On the one hand, this is due to the onset of several new factors in the body politic determining the direction of political change in the future.

On the other, it reflects poorly on the ability and willingness of the army’s leadership to understand the far-reaching nature of this change and adapt to it seamlessly.

Pakistan’s future as a viable nation-state now depends on how the generals read the writing on the wall and quickly come to terms with it. Here is a checklist of recent failures that have downgraded the Pak army’s rating with Pakistanis.

(1) The army’s policy of nurturing anti- Americanism in Pakistan for leveraging its strategic relationship with the US has backfired and left it stranded in no-man’s land. It can’t let go of the US privately for purposes of economic rent and military aid extraction but it can’t embrace it publicly because of the rampant ‘Ghairat’ brigade of extremist Islamic nationalists that it has brainwashed.

(2) The army’s policy of nurturing the Afghan Taliban in private while appeasing the Pakistan Taliban in public has also backfired.

The Afghan Taliban are now negotiating directly with America while the Pakistan Taliban are waging an ‘existential’ war against the Pak army and civil society. PAK army’s relationship with the government, opposition, and media is at an all-time low.

The government has meekly folded before the army on every issue; but the army’s arrogant, intrusive and relentlessly anti government propaganda and behaviour is deeply resented.

The media is also wiser and critical about its manipulation by the army and ISI viz its Drone policy, the Raymond Davis affair and Memogate.

Question marks remain over its incompetence or complicity in the OBL affair, especially following recent revelations by former DG-ISI Ziauddin Butt that General Pervez Musharraf ‘hid’ Osama Bin Laden in Abbottabad.

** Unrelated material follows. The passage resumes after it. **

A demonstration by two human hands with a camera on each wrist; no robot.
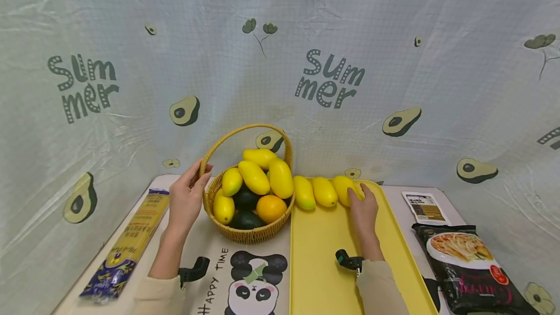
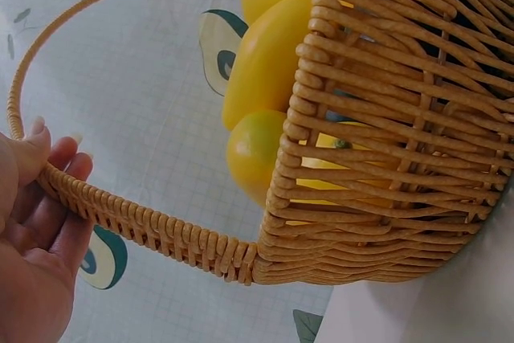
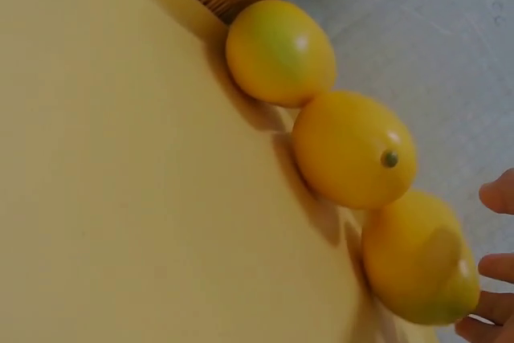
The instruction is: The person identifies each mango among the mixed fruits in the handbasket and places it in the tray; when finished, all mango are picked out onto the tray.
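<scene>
Head view: three yellow mangoes [image 1: 324,192] are lined along the far end of the yellow tray [image 1: 323,256]; five more, one orange [image 1: 271,209] and two dark green fruits [image 1: 246,220] are counted in the wicker basket [image 1: 247,235]. The left hand [image 1: 185,198] is raised, the right hand [image 1: 366,208] extended; "HAPPY TIME" is read on the counter [image 1: 197,237]. Left wrist: the basket's handle [image 2: 152,222] is loosely grasped. Right wrist: the outermost mango [image 3: 414,255] is bordered by spread, unclosed fingers.
</scene>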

The murder of journalist Saleem Shahzad, followed by running threats to a clutch of independent journalists, is laid at the ISI’s door.

The ease with which terrorists have breached military security, as in the attacks on GHQ, ISI offices, military Messes, Mehran Naval Base, etc also rankle deeply.

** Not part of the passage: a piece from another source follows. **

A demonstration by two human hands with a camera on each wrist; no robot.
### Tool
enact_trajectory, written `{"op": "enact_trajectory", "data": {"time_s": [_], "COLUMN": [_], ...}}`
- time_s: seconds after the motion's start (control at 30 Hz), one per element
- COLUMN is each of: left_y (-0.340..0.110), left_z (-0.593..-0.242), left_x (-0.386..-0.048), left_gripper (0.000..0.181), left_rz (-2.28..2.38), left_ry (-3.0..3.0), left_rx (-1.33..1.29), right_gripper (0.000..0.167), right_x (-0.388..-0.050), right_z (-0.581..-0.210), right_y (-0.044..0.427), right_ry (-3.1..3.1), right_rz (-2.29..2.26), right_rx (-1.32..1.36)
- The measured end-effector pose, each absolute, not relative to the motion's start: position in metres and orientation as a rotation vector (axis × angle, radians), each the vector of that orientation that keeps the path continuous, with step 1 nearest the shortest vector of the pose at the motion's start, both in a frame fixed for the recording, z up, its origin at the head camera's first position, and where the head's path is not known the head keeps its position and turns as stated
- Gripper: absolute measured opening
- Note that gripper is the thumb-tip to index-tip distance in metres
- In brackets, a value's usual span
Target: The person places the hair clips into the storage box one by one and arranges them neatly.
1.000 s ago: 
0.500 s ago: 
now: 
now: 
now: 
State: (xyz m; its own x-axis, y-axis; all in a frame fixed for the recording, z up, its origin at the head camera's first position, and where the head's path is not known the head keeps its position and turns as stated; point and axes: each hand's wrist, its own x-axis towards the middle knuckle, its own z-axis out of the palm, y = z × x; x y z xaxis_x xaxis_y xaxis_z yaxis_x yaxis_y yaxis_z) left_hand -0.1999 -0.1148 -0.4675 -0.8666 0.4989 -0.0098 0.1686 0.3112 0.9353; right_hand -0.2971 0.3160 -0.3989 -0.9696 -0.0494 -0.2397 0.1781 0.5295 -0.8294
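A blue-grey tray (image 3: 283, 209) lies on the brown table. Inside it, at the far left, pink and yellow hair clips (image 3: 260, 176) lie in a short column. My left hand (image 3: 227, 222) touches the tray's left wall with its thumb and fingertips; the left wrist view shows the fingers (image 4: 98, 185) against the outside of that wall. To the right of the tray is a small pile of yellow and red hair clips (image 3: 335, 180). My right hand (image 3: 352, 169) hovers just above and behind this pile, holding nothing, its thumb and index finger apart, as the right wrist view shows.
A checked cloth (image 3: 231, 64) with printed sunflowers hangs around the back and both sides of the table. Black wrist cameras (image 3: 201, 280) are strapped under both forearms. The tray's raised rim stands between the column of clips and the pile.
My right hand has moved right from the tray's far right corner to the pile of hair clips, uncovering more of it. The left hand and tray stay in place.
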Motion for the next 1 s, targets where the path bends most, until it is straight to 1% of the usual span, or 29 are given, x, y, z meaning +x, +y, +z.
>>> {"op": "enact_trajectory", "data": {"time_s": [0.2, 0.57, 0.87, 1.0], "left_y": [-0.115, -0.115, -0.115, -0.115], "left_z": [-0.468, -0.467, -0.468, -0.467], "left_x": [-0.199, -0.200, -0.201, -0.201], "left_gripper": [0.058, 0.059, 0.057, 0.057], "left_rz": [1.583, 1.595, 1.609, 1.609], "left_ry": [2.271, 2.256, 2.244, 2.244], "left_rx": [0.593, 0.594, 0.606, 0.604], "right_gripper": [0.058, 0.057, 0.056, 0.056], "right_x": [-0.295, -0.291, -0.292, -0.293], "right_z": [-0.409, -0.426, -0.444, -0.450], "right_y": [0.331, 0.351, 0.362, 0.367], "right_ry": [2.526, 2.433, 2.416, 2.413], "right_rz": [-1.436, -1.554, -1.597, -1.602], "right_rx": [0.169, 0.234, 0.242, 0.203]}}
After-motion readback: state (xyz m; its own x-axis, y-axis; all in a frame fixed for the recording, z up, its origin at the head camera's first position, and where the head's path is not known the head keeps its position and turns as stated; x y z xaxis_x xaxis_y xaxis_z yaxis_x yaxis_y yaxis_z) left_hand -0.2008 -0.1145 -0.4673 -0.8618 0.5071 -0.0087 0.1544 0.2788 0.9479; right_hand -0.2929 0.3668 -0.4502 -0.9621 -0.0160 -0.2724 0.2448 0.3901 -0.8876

Finally, the media is now speaking up and asking disturbing questions about the role of MI in the disappearances and torture of Baloch activists. Consequently, the media is loath to blindly follow the army’s ‘line’ on any issue any more. The PMLN, meanwhile, has gone the whole hog, openly demanding that the intrusion of the military in politics must be curtailed and the army’s overweening power cut to size.

If its ratings are falling, the army’s ability to manipulate politics to its ends is also diminishing. In the old days, the army chief was the most powerful member of the ruling troika that included the president and prime minister. Now the office of the president has lost its clout and there are two new and powerful contenders for say.

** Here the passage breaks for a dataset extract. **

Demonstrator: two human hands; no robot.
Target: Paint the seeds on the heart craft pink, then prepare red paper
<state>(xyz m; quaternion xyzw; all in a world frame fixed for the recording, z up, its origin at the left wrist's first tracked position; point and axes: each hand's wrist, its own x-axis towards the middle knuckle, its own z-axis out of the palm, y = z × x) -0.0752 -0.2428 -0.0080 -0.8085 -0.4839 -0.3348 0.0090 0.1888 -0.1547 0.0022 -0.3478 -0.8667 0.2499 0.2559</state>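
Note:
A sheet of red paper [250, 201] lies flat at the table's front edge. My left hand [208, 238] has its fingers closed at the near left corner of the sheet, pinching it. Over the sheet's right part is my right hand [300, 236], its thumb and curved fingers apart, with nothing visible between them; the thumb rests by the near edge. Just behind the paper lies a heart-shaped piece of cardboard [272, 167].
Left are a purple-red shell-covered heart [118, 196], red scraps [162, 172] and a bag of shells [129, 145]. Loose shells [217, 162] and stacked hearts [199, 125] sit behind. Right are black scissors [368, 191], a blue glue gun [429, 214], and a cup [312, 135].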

The first is the judiciary under Chief Justice Iftikhar Chaudry that has unprecedentedly pushed politicians into a corner for corrupt practices and the military on the defensive for being unaccountable (the Mehrangate affair of 1990, disappearances and murder of Baloch and Taliban extremists in captivity).

The second is the electronic media that is reaching tens of millions of Pakistanis and courageously raising their consciousness. Neither will countenance any direct or indirect military intervention in politics. Recently, in a bid to salvage some wounded pride, the army chief, General Ashfaq Kayani, said that defense expenditure is a mere 18 per cent of the budget and not over 50 per cent as alleged by critics like Maulana Fazlur Rahman. But the truth is that defense expenditure is about 25 per cent of the budget after hidden ‘defense’ items in government expenditures like the military’s salaries and pensions, special project allocations, etc are unveiled and supplementary grants in any budgetary year are accounted for.

More to the point, it is about 50 per cent of all tax revenues in any year, which puts a big burden on the fiscal deficit. Gen Kayani also insists that the army is not involved in quelling unrest in Balochistan. But the fact remains that the Rangers and Frontier Corps who are in charge of ‘law and order’ in the province are directly commanded by army officers who report to GHQ even though they are formally under the interior ministry.

Continue reading Pakistan’s army should go back to the barracks

A case of double standards

By Murtaza Razvi

It’s not only the West, but also Muslims who have double standards, Pakistanis and Arabs more so than others. While the West keeps mum over Israel’s excesses against Palestinians, its Nato ally Turkey’s suppression of Kurds, India’s policy towards Kashmiris, Bahrain’s and Saudi Arabia’s oppression of their Shia citizens, Western leaders cry from the rooftops for the rights of Syrian, Chinese, Iranian and North Korean people living under a tyranny.

The Yemeni president too comes across as an OK guy to Washington regardless of how much blood of his own people he has on his hands, but the Pakistan Army is singled out for assaulting the Baloch. The same army was a special, close ally outside Nato under Gen Musharraf, who had ordered the killing of the octogenarian Baloch leader, Nawab Akbar Bugti, and which in the first place sent Baloch nationalists into an open revolt against Islamabad. The US Congress back then did not give two hoots about the large number of Baloch youth who went ‘missing’— a euphemism for extra-judicial confinement or killing, which goes on in Balochistan. Ditto for the Guantanamo Bay inmates, who still languish in Camp X-Ray without trial.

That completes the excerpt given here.